The Company will otherwise conduct its business in a manner so that it will not become subject to
the Investment Company Act. Furthermore, once the Company consummates a Business Combination, it
will not be required to register as an investment company under the Investment Company Act.
(u) During the period prior to the Company’s initial Business Combination, the Company may
instruct the trustee under the Trust Agreement that up to an aggregate of $3.0 million of interest
income (after appropriate reserve for payment of taxes) be released to the Company solely for the
purposes described in the Registration Statement.
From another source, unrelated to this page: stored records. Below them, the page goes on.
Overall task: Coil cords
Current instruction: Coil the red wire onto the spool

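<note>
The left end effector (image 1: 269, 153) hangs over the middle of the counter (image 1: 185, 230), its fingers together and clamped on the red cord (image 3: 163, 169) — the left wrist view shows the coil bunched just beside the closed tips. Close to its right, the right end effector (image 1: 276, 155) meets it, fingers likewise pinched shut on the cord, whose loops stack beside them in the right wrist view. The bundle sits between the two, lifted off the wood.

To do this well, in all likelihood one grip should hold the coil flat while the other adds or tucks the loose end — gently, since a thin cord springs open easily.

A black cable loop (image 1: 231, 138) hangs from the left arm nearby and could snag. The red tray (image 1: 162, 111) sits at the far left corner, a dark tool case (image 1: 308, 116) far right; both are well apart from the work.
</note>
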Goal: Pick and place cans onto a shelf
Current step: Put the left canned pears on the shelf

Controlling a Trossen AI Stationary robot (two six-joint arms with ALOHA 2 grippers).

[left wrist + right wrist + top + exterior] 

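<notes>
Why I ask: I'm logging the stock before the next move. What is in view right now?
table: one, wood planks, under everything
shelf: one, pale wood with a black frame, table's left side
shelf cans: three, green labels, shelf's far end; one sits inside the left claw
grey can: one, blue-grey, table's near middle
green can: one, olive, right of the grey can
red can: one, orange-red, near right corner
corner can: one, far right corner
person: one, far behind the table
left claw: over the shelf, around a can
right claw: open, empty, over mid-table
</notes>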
After an aggregate of $3.0 million is released
to the Company, any interest income earned on the amounts held in the Trust Account (net of taxes
payable thereon) will remain in the Trust Account until the earlier of the consummation of the
Company’s initial Business Combination or the Liquidation, except as otherwise provided in this
Section 5(u) or Section 5(v). The amount of interest income permitted to be released from the
Trust Account to the Company may be increased by up to $450,000, if the Underwriters’
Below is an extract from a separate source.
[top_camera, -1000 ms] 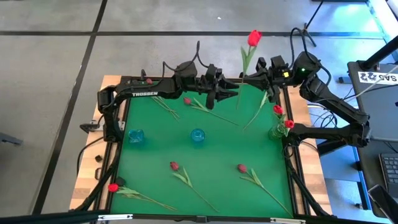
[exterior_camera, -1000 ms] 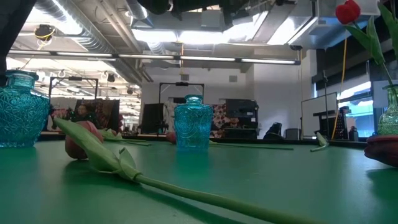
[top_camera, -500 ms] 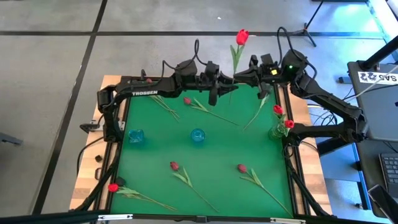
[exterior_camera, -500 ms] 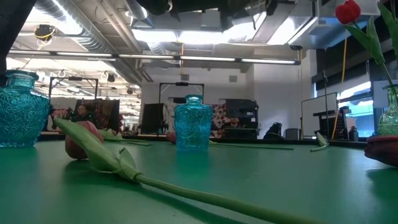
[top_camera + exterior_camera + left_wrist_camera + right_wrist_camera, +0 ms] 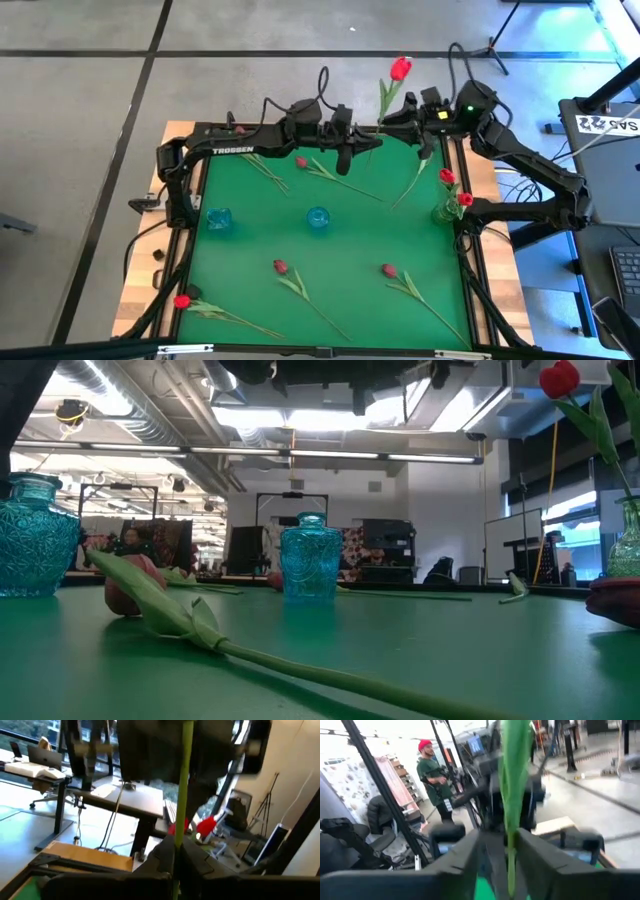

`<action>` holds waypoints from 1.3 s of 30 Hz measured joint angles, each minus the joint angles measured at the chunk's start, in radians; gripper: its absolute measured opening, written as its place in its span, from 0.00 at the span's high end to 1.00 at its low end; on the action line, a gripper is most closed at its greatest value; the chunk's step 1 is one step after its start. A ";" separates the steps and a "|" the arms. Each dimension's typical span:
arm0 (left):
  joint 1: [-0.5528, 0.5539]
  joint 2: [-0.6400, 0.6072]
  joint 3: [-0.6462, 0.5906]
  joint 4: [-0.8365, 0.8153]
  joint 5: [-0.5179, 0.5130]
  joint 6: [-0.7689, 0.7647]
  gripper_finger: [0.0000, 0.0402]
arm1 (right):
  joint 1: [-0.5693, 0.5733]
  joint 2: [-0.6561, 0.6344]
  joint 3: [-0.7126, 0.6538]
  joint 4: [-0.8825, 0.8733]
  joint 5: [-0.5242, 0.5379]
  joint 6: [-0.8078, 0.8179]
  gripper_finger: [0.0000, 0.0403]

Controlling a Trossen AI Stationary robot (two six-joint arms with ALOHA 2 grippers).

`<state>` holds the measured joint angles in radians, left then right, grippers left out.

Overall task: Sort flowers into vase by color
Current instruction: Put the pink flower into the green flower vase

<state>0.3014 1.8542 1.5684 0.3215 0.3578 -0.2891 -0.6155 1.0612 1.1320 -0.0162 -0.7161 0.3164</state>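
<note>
A red-headed tulip [image 5: 401,68] stands nearly upright above the table's far edge, between my two grippers. My left gripper [image 5: 368,143] reaches in from the left and is shut on its green stem [image 5: 183,780]. My right gripper [image 5: 392,126] comes from the right and is open. Its fingers [image 5: 540,852] stand on either side of the same stem [image 5: 512,795]. Several more tulips [image 5: 290,278] lie flat on the green mat [image 5: 360,230]. Two blue vases [image 5: 318,218] stand on it. A clear vase [image 5: 447,210] at the right edge holds red tulips. My left gripper pinches the tulip's stem, low on its length [image 5: 176,851], between its two fingers. The fingers lie level, coming from the table's left, across the stem. The tulip is lifted clear of the table, head up and tilted slightly right. My right gripper: I cannot tell whether a finger touches the stem.
In the low view a tulip [image 5: 150,595] lies close in front, with the blue vases [image 5: 310,560] behind it. The clear vase [image 5: 628,540] with a red head [image 5: 560,380] stands at the right. A person in a red cap [image 5: 432,775] stands beyond the table.
My right gripper has carried the upright tulip toward the left arm, along the far edge. My left gripper, wide open a second ago, has shut on the stem. The tulip's head swung left, then back a little to the right.
</note>
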 joint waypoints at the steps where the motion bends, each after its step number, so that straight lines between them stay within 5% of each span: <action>1: -0.006 0.000 0.000 -0.012 0.001 0.011 0.99 | 0.000 -0.006 0.000 0.009 -0.001 -0.002 0.63; 5: -0.029 0.000 0.000 -0.044 -0.017 0.054 0.99 | 0.000 -0.006 0.001 0.032 0.033 -0.004 0.51; 8: -0.037 0.000 0.000 -0.049 -0.027 0.073 1.00 | 0.000 0.001 0.001 0.049 0.042 -0.007 0.52; 12: -0.036 0.000 0.000 -0.059 -0.028 0.088 0.99 | 0.000 0.001 0.001 0.088 0.040 -0.007 0.65; 17: -0.036 0.000 0.000 -0.085 -0.028 0.096 0.93 | 0.000 -0.003 0.001 0.143 -0.041 -0.011 0.95; 26: -0.061 -0.093 0.001 -0.220 0.030 0.060 0.73 | -0.025 -0.124 0.000 0.076 -0.244 0.061 0.98; 32: -0.136 -0.153 0.001 -0.320 0.041 0.046 0.68 | -0.168 -0.327 0.000 -0.044 -0.299 0.076 0.98; 39: -0.225 -0.155 0.001 -0.313 -0.127 -0.009 0.68 | -0.381 -0.506 0.001 -0.123 -0.298 0.147 0.99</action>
<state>0.0763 1.6989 1.5696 0.0086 0.2304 -0.2986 -0.9962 0.5554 1.1328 -0.1393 -1.0145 0.4638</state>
over-allotment option is exercised in full. If the Underwriters’ over-allotment option is not
exercised in full, but is exercised in part, the amount of interest income permitted to be
released from the Trust Account shall be increased proportionally in relation to the proportion of
the over-allotment option which was exercised by the Underwriters. Moreover, the amount of
interest income that the Company may instruct the trustee under the Trust Agreement to release to
the Company may be further increased, to the extent that there is any interest accrued in the
Trust Account not required to pay income taxes on interest income earned on the balance then in
the Trust Account or franchise taxes, by up to an additional $100,000 if the proceeds of the
Offering held outside of the Trust Account and the funds otherwise released to the Company to
cover its operating expenses in accordance with this Section 5(u) are not sufficient to cover the
costs and expenses associated with implementing the Company’s plan of dissolution.
(v) If the Company seeks stockholder approval of the initial Business Combination, prior to
the consummation thereof, the Company may instruct the trustee under the Trust Agreement that
amounts necessary to purchase up to 15% of the shares of Common Stock sold as part of the Units in
the Offering (the “Public Shares”) (3,000,000 shares, or 3,450,000 shares if the
Underwriters’ over-allotment option is exercised in full) be released to the Company from the
Trust Account at any time commencing after the filing of a preliminary proxy statement for the
initial Business Combination and ending on the record date for the stockholder meeting to approve
such initial Business Combination (such purchases being referred to herein as “Open Market
Purchases”). Such Open Market Purchases (i) may be made only in open market transactions at
times when the Company is not in possession of material non-public information, (ii) may not be
made during a restricted period under Regulation M under the Exchange Act and (iii) shall comply
with Rule 10b-18 under the Exchange Act, at prices (inclusive of commissions) not to exceed an
amount equal to (A) the aggregate amount then on deposit in the Trust Account divided by (B) the
total number of Public Shares then outstanding.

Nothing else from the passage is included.